In 2008, U.S. Fish and Wildlife officers cited volunteer Dan Millis for littering on the Buenos Aires National Wildlife Refugee after he left water jugs there, however, the Ninth Circuit Court of Appeals overturned his conviction.
But, after eight years, a detente between the group and Border Patrol began to collapse, beginning with surveillance of the group’s camp on private land south of Arivaca in 2016, and followed by a June 2017 incident when, with a warrant in hand, Border Patrol agents raided the camp and arrested four men, all migrants suspected of being in the country illegally.
That raid followed an announcement by then-Attorney General Jeff Sessions who told reporters during a press conference in Nogales on April 11, 2017 that federal prosecutors “are now required to consider for prosecution” the “transportation or harboring of aliens.”
Sessions announcement was part of the Trump administrations “zero tolerance” policies as part of a hard-nosed crackdown on border and immigrant communities, and just nine months later, prosecutors in Tucson sought an indictment against Warren.
Kuykendall also questioned the credibility of the agents, noting their use in messages in a group chat of the word “tonc.”
The term “tonc” or “tonk” is widely used by agents to refer to border-crossers, but the term’s origin is unclear.
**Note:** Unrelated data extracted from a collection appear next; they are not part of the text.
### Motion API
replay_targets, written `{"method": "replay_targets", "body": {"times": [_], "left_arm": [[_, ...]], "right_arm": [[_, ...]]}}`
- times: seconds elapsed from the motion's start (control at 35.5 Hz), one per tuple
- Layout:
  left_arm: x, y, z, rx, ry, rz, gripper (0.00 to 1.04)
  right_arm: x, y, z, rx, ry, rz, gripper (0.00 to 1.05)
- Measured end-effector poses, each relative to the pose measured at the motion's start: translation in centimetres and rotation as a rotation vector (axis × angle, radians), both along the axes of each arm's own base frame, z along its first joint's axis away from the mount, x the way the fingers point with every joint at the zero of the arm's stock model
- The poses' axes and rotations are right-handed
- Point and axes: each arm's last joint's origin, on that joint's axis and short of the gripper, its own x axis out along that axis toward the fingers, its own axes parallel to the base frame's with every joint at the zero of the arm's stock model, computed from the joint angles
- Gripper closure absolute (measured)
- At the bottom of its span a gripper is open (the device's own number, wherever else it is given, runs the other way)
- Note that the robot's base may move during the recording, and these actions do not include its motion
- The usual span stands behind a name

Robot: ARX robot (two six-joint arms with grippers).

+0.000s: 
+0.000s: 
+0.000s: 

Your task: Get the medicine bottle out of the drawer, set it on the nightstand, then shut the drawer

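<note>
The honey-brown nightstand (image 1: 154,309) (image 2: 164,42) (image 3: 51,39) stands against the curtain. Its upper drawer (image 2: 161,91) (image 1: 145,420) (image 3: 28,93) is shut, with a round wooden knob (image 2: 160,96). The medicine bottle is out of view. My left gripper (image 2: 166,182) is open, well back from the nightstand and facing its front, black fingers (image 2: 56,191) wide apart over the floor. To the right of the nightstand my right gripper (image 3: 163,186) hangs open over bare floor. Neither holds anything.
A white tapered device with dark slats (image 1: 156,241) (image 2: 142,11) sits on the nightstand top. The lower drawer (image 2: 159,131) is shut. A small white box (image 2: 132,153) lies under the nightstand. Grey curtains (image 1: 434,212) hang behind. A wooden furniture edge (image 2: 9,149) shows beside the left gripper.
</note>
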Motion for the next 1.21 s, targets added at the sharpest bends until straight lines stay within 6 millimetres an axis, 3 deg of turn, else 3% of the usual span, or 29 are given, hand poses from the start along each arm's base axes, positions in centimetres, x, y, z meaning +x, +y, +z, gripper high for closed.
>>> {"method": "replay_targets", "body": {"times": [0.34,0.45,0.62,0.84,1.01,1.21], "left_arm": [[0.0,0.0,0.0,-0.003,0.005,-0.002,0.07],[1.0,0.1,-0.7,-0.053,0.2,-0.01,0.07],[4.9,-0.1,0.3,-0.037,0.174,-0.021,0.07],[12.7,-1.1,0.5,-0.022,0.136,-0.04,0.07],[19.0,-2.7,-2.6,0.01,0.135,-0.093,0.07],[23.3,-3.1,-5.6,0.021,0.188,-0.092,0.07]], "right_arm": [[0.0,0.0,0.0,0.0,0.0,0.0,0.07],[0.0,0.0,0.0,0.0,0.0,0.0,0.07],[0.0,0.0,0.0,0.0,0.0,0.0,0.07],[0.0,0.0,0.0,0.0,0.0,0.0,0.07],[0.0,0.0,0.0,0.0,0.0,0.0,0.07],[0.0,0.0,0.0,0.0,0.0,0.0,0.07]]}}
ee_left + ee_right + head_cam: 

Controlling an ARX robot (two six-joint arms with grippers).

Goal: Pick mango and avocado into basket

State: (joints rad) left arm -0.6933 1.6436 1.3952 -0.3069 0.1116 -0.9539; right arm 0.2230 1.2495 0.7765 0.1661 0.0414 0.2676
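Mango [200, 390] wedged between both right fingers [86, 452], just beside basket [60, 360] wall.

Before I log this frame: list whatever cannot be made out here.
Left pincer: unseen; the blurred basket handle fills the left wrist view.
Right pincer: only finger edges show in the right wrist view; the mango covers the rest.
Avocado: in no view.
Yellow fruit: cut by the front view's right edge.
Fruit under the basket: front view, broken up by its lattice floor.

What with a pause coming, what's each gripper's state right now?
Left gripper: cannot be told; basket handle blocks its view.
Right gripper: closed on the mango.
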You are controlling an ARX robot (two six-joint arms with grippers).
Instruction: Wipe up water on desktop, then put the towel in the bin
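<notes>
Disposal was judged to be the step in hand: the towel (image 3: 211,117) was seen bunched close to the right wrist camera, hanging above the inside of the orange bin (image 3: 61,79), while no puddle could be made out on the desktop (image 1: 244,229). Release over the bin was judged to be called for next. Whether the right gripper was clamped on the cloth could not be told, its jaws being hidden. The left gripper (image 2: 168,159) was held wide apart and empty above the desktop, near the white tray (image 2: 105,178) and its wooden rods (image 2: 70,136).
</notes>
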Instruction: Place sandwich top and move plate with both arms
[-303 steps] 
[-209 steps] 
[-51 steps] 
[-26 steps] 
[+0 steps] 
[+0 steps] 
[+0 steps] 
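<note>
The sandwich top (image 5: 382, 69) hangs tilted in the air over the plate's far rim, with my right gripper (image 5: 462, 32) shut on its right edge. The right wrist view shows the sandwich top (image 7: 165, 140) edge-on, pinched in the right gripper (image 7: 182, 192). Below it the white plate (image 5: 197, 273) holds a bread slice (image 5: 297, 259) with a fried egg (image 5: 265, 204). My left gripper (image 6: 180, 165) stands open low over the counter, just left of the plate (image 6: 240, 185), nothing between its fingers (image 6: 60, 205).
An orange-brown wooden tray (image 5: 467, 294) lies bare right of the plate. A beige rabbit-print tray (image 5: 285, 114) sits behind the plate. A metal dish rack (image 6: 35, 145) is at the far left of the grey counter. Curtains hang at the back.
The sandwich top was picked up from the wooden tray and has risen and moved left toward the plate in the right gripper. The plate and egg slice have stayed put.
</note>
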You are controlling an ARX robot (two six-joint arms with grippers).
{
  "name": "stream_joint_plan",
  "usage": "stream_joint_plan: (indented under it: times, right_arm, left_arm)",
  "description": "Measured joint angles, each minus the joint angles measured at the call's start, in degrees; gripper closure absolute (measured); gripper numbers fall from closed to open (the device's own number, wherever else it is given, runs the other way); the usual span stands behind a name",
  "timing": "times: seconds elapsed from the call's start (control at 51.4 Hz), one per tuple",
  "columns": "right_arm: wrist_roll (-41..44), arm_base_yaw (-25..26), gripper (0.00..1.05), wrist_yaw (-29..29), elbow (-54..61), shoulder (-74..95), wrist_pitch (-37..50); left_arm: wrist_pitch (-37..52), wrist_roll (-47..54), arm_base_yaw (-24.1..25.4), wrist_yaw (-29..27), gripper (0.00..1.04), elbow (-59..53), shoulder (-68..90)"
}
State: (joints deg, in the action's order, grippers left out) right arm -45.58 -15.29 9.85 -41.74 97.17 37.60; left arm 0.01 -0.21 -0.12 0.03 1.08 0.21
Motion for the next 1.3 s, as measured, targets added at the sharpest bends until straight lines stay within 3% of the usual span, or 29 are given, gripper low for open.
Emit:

Some have argued that the term refers to the sound of a metal flashlight hitting a skull, while others have said that it stands for “temporarily outside naturalized country,” or “true origin not known.”
And, Kuykendall said that Burns did not know that the Barn remained unlocked and unsecured. After Warren’s arrest on Jan. 17, 2018, Border Patrol agents waited until Jan. 22 to execute a warrant and search the property. Burns appeared to not know that detail until he was told so by Kuykendall in court.
“What kind of investigation is this, that leaves the building unsecured for 120 hours?,” the attorney rhetorically asked the jury.
Kuykendall also argued that the two men who also arrested with Warren were given immunity from immigration charges so they would testify in a video deposition shown to the jury on Monday.
“They are the government’s own witnesses” and yet they disputed some of Wright’s arguments. “This is the best the government can come up with?” he asked.
Kuykendall said that government’s lack of evidence, “if it weren’t so scary, it would be laughable.”